──────── Supplied information
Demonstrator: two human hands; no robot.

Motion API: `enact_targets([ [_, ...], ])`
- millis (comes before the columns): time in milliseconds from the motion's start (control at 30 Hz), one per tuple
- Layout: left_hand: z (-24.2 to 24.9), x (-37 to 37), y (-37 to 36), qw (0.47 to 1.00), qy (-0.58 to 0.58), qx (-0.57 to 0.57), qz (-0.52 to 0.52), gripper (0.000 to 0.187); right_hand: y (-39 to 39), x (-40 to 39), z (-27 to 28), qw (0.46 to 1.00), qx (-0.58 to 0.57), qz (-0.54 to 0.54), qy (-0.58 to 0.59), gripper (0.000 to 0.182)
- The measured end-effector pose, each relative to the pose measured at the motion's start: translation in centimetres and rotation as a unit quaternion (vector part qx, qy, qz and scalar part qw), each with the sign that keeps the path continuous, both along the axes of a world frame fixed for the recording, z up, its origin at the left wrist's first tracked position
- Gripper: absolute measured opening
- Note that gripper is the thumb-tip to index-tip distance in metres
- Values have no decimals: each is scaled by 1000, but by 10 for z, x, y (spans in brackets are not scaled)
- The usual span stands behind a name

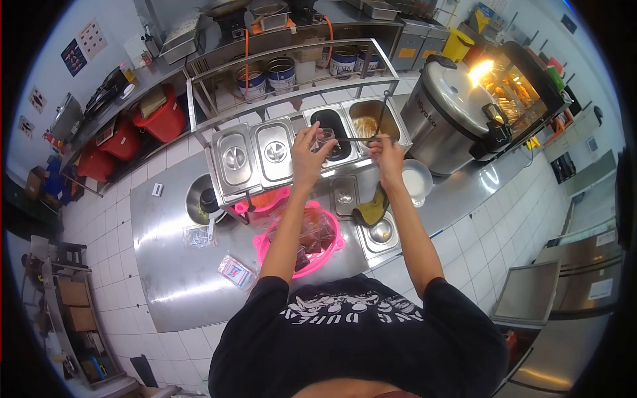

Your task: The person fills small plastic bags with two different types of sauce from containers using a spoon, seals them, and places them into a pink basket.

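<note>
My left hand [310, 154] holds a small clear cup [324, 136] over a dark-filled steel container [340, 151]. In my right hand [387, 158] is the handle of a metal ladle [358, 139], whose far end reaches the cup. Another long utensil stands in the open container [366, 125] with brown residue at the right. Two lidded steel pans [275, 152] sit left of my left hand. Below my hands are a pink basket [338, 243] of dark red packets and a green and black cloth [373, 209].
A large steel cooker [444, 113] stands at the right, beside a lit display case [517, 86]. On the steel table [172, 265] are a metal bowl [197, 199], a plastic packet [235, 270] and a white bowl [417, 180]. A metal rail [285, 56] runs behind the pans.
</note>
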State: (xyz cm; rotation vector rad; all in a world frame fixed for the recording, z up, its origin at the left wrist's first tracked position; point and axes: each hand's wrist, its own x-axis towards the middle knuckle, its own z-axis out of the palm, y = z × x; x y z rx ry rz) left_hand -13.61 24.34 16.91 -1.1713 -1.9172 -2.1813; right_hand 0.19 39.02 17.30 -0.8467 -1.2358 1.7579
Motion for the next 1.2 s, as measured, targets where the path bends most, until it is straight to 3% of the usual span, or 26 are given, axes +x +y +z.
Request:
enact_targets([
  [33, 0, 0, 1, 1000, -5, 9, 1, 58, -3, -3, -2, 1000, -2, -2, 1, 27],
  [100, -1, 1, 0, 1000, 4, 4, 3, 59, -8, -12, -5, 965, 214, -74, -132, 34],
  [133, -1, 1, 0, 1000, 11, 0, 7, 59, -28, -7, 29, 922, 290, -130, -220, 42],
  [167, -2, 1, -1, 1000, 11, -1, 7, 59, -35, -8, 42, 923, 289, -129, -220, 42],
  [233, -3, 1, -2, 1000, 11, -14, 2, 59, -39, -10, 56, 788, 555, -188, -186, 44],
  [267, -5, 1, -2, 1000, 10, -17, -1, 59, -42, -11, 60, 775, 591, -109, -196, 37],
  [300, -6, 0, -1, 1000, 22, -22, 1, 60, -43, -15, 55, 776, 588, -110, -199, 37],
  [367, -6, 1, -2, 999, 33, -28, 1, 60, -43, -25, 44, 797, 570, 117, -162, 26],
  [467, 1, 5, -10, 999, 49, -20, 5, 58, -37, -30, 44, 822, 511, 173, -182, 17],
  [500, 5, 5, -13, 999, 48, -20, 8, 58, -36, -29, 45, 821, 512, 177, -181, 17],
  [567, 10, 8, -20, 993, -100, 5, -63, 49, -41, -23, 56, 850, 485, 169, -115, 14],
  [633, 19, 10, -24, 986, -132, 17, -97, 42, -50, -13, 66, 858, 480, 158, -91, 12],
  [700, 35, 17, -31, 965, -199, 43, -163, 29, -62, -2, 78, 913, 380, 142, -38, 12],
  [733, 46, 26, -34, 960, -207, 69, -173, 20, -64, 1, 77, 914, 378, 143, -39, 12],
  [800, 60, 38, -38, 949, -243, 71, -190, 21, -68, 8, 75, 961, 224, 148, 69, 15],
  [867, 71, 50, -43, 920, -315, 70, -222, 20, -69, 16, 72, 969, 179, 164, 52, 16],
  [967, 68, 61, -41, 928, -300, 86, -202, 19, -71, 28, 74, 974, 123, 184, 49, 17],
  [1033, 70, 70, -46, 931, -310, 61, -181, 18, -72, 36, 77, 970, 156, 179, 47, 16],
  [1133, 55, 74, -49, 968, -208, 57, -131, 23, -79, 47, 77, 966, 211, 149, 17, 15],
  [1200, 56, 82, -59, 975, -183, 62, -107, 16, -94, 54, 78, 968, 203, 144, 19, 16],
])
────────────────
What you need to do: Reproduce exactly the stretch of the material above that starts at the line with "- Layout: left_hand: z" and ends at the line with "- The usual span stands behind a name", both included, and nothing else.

Your solution:
- Layout: left_hand: z (-24.2 to 24.9), x (-37 to 37), y (-37 to 36), qw (0.47 to 1.00), qy (-0.58 to 0.58), qx (-0.57 to 0.57), qz (-0.52 to 0.52), gripper (0.000 to 0.187); right_hand: y (-39 to 39), x (-40 to 39), z (-27 to 28), qw (0.46 to 1.00), qx (-0.58 to 0.57), qz (-0.54 to 0.54), qy (-0.58 to 0.59), gripper (0.000 to 0.182)
- The measured end-effector pose, each relative to the pose measured at the motion's start: translation in centimetres and rotation as a unit quaternion (vector part qx, qy, qz and scalar part qw), each with the sign that keeps the path continuous, both along the axes of a world frame fixed for the recording, z up, its origin at the left wrist's first tracked position
- Gripper: absolute measured opening
- Note that gripper is the thumb-tip to index-tip distance in metres
- Values have no decimals: each is scaled by 1000, but by 10 for z, x, y (spans in brackets are not scaled)
- The usual span stands behind a name

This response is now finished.